Determination of serum total complement is used to monitor ongoing immune processes in the body as well as to identify congenital deficiencies of the complement.
The complement system consists of a number of proteins that, when activated, serve to enhance an immune response. Complement proteins make up 10% of serum spheres. Activation of the complement system leads to the destruction of potentially inflammatory mediators, facilitates opsonization and clearance of the particles, and can lead to the immediate dissolution of altered cells of the organism and its microorganisms. The complement system can be activated by numerous immune and non-immune stimuli. Activation of the complement occurs in either the classical way or the alternative way. The components of C1-C1q, C1r, C1s, C2 and C4 are activated by the classical pathway, which is stimulated when an antigen-antibody reaction occurs. The components of the alternative pathway, C3, propertin and factor D, may be induced by mechanisms other than antigen-antibody reactions.
Concentrations of components C3 and C4 are most commonly used to evaluate the integrity of the classical and alternative pathways. Levels of other individual components of the complement can be used to monitor autoimmune activities and to identify genetic deficiencies of individual components.
The serum total complement (CH50) test evaluates the integrity of the complement cascade. The concentration of the whole complement is reduced during the acute phase of immune diseases, when the various individual components of the complement are significantly reduced. Total complement measurement is used to evaluate and monitor the response to treatment of patients with systemic lupus erythematosus (SLE), to control the deficiency of individual components of the complement, to assess cases of immune complex disease, glomerulitis, arthritis, arthritis endocarditis and in cryoglobinemia.
Possible Interpretations of Pathological Values
- Increase: Atopic dermatitis, diabetes mellitus, jaundice (obstructive), mixed connective tissue disease, myocardial infarction (acid), rheumatoid arthritis (severe), thyroiditis, ulcerative colitis
- Decrease: Allograft rejection, cirrhosis (advanced), glomerulonephritis (acute metastreptococcal, chronic), hemolytic anemia (autoimmune), hepatitis (chronic, active), hypogammaglobulinemia, kwashiorkor, nephritidosis, nephritis, sinus rhinitis (Streptococcus pneumoniae, Neisseria), subacute bacterial endocarditis (SBE), systemic lupus erythematosus (SLE)
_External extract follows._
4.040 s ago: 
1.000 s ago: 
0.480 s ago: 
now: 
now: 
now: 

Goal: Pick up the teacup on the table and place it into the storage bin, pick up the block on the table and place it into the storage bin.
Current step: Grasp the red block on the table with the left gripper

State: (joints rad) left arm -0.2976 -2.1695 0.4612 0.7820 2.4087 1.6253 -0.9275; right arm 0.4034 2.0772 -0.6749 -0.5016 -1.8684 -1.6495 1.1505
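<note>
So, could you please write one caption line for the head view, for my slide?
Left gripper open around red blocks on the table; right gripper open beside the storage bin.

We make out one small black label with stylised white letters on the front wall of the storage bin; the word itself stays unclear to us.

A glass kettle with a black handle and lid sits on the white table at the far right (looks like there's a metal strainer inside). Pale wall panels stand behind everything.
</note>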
Laboratory test results are the most important parameter for the diagnosis and monitoring of all pathological conditions. 70%-80% of diagnostic decisions are based on laboratory tests. Correct interpretation of laboratory results allows a doctor to distinguish "healthy" from "diseased".
Laboratory test results should not be interpreted from the numerical result of a single analysis. Test results should be interpreted in relation to each individual case and family history, clinical findings and the results of other laboratory tests and information. Your personal physician should explain the importance of your test results.
At Diagnostiki Athinon we answer any questions you may have about the test you perform in our laboratory and we contact your doctor to get the best possible medical care.